Da pochi giorni Torino non è più Capitale del Design. A due anni di distanza delle Olimpiadi e con qualche mese di anticipo rispetto a Torino-Capitale della Scienza. Senza dimenticare il cinema, l’enogastronomia, la città magica, i Savoia e via dicendo. Insomma, tanta roba, per una città che negli anni ha lavorato sodo per diventare un marchio riconoscibile nel mondo. Un brand, come si direbbe nel mondo del marketing. Quel meccanismo (solo apparentemente semplice) che permette importanti ritorni di immagine, ma anche economici sotto molteplici punti di vista. Ma ora che molta più gente al mondo saprebbe indicare la posizione di Torino su una cartina muta, il gioco è fatto?

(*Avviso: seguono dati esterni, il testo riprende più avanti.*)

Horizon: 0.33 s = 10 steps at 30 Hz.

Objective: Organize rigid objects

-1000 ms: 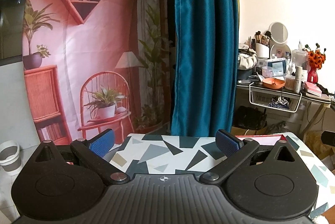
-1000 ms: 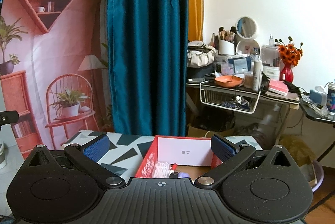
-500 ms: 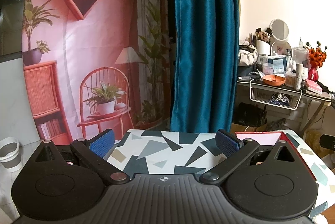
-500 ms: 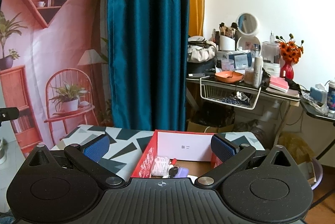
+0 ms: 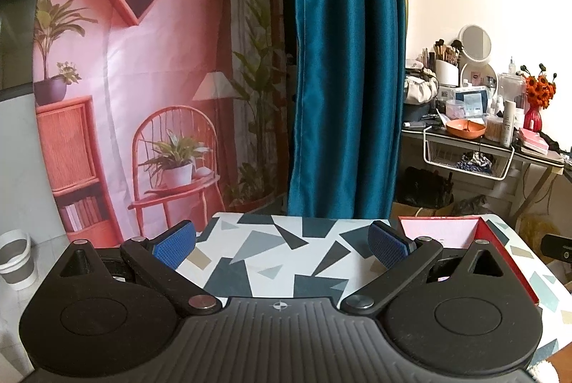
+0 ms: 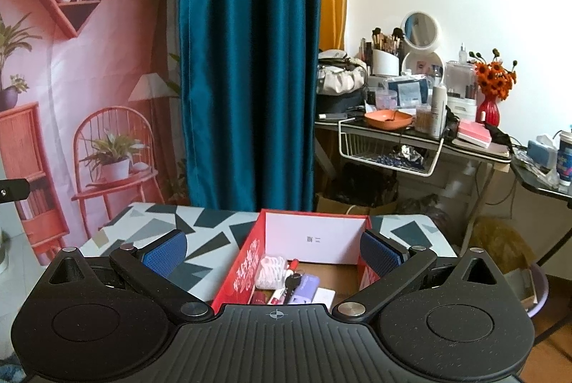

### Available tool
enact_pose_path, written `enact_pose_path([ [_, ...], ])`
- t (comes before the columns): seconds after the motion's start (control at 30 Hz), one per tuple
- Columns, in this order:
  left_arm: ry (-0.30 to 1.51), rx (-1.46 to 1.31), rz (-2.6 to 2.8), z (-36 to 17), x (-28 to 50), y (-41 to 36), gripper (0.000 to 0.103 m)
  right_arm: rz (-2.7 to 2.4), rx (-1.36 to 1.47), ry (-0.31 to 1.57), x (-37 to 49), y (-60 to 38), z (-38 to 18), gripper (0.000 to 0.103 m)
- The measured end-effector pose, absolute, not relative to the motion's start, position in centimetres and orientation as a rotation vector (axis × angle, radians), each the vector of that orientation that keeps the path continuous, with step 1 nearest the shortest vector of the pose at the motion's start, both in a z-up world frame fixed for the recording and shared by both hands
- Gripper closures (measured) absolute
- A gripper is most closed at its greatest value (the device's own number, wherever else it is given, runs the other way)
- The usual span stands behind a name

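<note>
Holding two grippers above one patterned table [image 5: 286, 250], I had both wide apart and empty. My left gripper [image 5: 282, 241] hung over bare tabletop, its two blue pads [image 5: 175, 247] spread, with one red box [image 5: 500, 240] at the far right of its view. My right gripper [image 6: 271, 250] hung over that same box [image 6: 246, 261], which sat open on the table [image 6: 200, 232]. Inside lay a small heap I could only partly count: one white bundle [image 6: 270, 272], one red-capped marker [image 6: 293, 264], one lilac case [image 6: 307, 286] and one white card [image 6: 323, 295], touching one another.
</note>
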<state>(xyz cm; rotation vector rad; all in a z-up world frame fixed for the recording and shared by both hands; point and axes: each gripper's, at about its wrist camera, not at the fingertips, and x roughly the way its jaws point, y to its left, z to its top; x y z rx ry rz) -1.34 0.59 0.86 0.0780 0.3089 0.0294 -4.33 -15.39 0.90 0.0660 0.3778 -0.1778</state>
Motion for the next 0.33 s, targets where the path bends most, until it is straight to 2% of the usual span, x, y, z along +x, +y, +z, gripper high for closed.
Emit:
enact_pose_path([
  [0.33,0.333,0.075,0.025,0.41,-1.13,0.51,0.0,-0.178,0.066,0.391,-4.16,-15.27,0.44,0.0],
])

Sembrerebbe di no
Parola di esperto. Esperto come Silvio Saffìrio, noto pubblicitario torinese che vanta una lunga e brillante carriera nel mondo della comunicazione, «Sgombriamo innanzitutto il campo e diciamo che parlare di “brand” per una città non è assolutamente scorretto. Anzi, è forse inusuale, ma attuale. E funziona benissimo se si tratta di promozione di un territorio con le sue tradizioni, la sua storia e le sue peculiarità. Basta pensare a esempi come le Langhe. il Chianti o le Dolomiti. E vale anche per le città. Da Milano, considerata la capitale, forse adesso un po’ appannata, della moda a Firenze, con i Medici e il Rinascimento. Oppure Roma, con il Papato e la Dolce vita». Insomma, siamo in bella compagnia. «Merito di chi si e impegnato negli anni passati, alcuni anche rimanendo nell’anonimato, per superare la “sindrome di Detroit” (la città dell’auto per eccellenza, negli Usa, ndr) e sfruttare la grande occasione dei Giochi Olimpici Invernali».
Ma c’è un però. Che non è nemmeno tanto marginale. E che potrebbe avere ripercussioni importanti sul futuro della nostra città. «Torino ha un problema serio, adesso – dice Saffirio – perché ha in sé troppe caratteristiche. Diventa difficile focalizzare. Basta pensare ai Savoia, Ma anche alla magia, all’arte contemporanea. E poi il cinema, la buona tavola. E tanto altro ancora, compresa la via dello sport, che dopo i Giochi è stata parecchio sfruttata. Insomma, un rosario di cose che fanno però fatica a stare insieme». A voler «dire» troppe cose tutte insieme, si rischia il disordine comunicativo. «È difficile trovare un valore trainante attorno al quale far agglomerare gli altri. Ecco perché, nel mondo della pubblicità, esiste lo “strategic planner”, che fa delle ipotesi sulle identità del marchio da promuovere». Continuando nella metafora, insomma, Torino ha fatto molto per migliorare se stessa. Ma non basta. «Ha lucidato la tanta argenteria di qualità che possiede.